Usually Sugar Booger is wedged into the narrow gap between two logs and you can hardly see her/him, but little brown bats look a lot like a furry brown kiwi fruit with leathery wings. I've seen them before on the few times I've been spelunking. Most of my experience with caving has been limited to hauling myself up and under rock formations, sometimes through crevices so narrow that I was certain that my helmet was going to get permanently wedged in there. I have fond memories of squirming under the massive boulder of Fat Man's Misery in Tawney's Cave. I have never done anything with ropes and I have always been in a small group of people that always include a trip leader who had past experience with that particular cave. I've always found spelunking a fun way to spend time getting wet and muddy underground, but now I don't know if I'd go back into a cave. It's not that I'm facing 40 and should know better, but rather I'm concerned about white nose syndrome affecting U.S. bat populations and I know better.

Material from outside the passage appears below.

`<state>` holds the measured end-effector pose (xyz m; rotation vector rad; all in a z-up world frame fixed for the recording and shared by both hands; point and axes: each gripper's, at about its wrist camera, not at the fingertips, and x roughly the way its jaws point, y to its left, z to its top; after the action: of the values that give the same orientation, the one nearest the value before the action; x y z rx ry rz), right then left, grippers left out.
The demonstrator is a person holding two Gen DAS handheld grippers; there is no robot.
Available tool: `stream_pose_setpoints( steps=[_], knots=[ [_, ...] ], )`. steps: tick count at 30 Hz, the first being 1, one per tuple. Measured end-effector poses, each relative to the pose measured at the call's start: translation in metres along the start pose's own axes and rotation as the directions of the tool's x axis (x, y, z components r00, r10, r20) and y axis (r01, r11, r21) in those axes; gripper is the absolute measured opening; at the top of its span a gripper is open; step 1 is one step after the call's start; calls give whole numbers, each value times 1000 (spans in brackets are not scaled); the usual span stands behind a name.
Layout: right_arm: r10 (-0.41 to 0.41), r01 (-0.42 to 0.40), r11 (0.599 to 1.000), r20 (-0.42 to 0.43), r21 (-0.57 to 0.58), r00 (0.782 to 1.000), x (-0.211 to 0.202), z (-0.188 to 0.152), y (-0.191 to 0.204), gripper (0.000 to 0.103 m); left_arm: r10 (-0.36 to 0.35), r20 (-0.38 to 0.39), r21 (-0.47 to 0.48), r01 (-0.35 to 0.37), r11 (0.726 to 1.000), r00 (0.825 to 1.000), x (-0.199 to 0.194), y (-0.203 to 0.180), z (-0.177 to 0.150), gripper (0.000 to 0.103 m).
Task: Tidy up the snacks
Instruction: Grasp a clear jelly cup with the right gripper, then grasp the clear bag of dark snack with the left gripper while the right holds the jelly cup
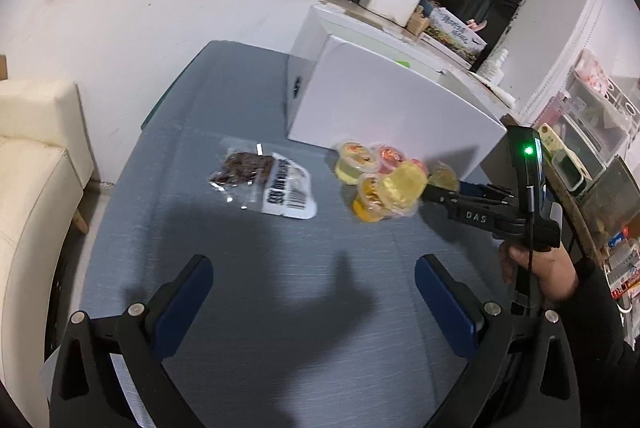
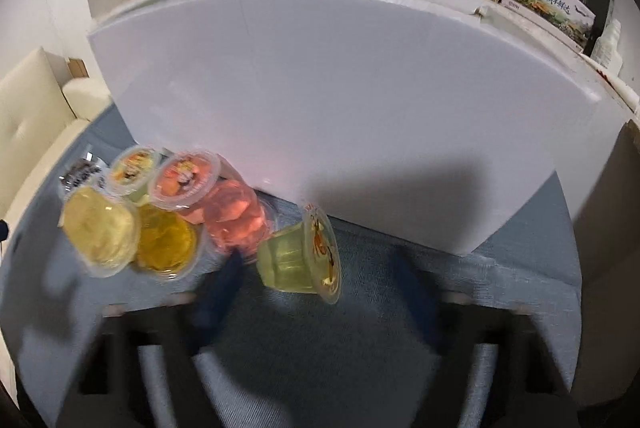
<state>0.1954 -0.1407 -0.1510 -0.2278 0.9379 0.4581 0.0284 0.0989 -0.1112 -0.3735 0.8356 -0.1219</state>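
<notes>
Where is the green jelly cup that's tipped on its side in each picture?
Left wrist view: the green jelly cup peeks out at the right end of the cup pile, mostly hidden, just by the right gripper.
Right wrist view: it lies on its side at centre, between the blurred fingers; whether they touch it is unclear.
Shared landmark: the white foam box, right behind the cups.

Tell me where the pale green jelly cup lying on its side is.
In the right wrist view the pale green jelly cup lies on the blue tabletop, just right of the pink jelly cup and in front of the white foam box.
</notes>
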Motion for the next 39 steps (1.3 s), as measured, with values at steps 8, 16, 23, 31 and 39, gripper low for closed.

White nose syndrome is a condition where infected bats have a distinctive ring of white fungal growth around their muzzles. Infected bats are underweight, appear to have respiratory complications, and seem be emerging from hibernation early than they should, when little food is available and temperatures are still very cold. It is not known if the fungal infection is the primary cause of death or if it is an opportunistic infection on bats sickened by other causes. As stated in Wikipedia's entry on White nose syndrome, "As of May 2009, bat colonies have been decimated in at least seven states, with an estimated half a million bats having died from the disease. This deprives the country, especially during the spring and summer, of a valuable natural pesticide as bats consume huge quantities of insects: as much as their own body weight each night. The Forest Service estimates that the die-off from white-nose syndrome means that at least 2.4 million pounds of bugs (1.1million kg) will go uneaten and become a financial burden to farmers. Crop production may require more insecticide, raising environmental worries and pushing up grocery prices." (Wikipedia, White_nose_syndrome, accessed Aug 5, 2010).
The impact of white nose syndrome on bat populations has me worried. I like bats. I always have. I'm not afraid of them and I enjoy watching them come out at dusk. We should have oodles of bats here at the new house and I've only seen a couple. Frankly, I can't be certain that there isn't more than one and I've only seen Sugar Booger flying around. I know white nose syndrome has been verified in the area and this may explain why we don't have more bats here. This saddens me greatly.
You may be asking yourself why in God's name I call this bat Sugar Booger. No, it's not my pet. I don't expect it to come when I call it, I don't expect it to know its name, and I don't expect it to be a friendly Disney forest creature. Ideally the bat shouldn't be aware of me at all. It's a cutesy name for a decidedly less than cute creature. However, it's a fun name and Ally seems to like it, and that's why the bat is named Sugar Booger. I want Ally to be interested in the bat and not fear it. I want her to learn more about this bat and respect it for the wild creature it is. I want our daughter to appreciate the natural world, to observe its infinite variety and beauty, and to understand why it's such an important facet of our lives. And every other day or so we'll be on the front porch and she'll want to go look at the bat. Sometimes Sugar Booger is in her/his roost, but other times s/he isn't there and we'll just look at the pile of bat poop. (Like all toddlers, Ally is always very impressed with poop regardless of the maker.)
I'm hoping very much that this isn't the only time Ally ever sees a wild bat in her lifetime.
PS--It's not uncommon for little brown bats to roost by themselves around man-made structures, so I don't want anyone to get their panties in a twist about this being strange bat behavior and therefore Sugar Booger must be carrying rabies. Clearly we would take preventive action to protect ourselves if we suspected that this bat was sick, but so far all Sugar Booger does is hang upside down, sleep, and poop. That's perfectly normal for a bat, so Sugar Booger is welcomed to hang out under our porch roof and eat bugs all summer long.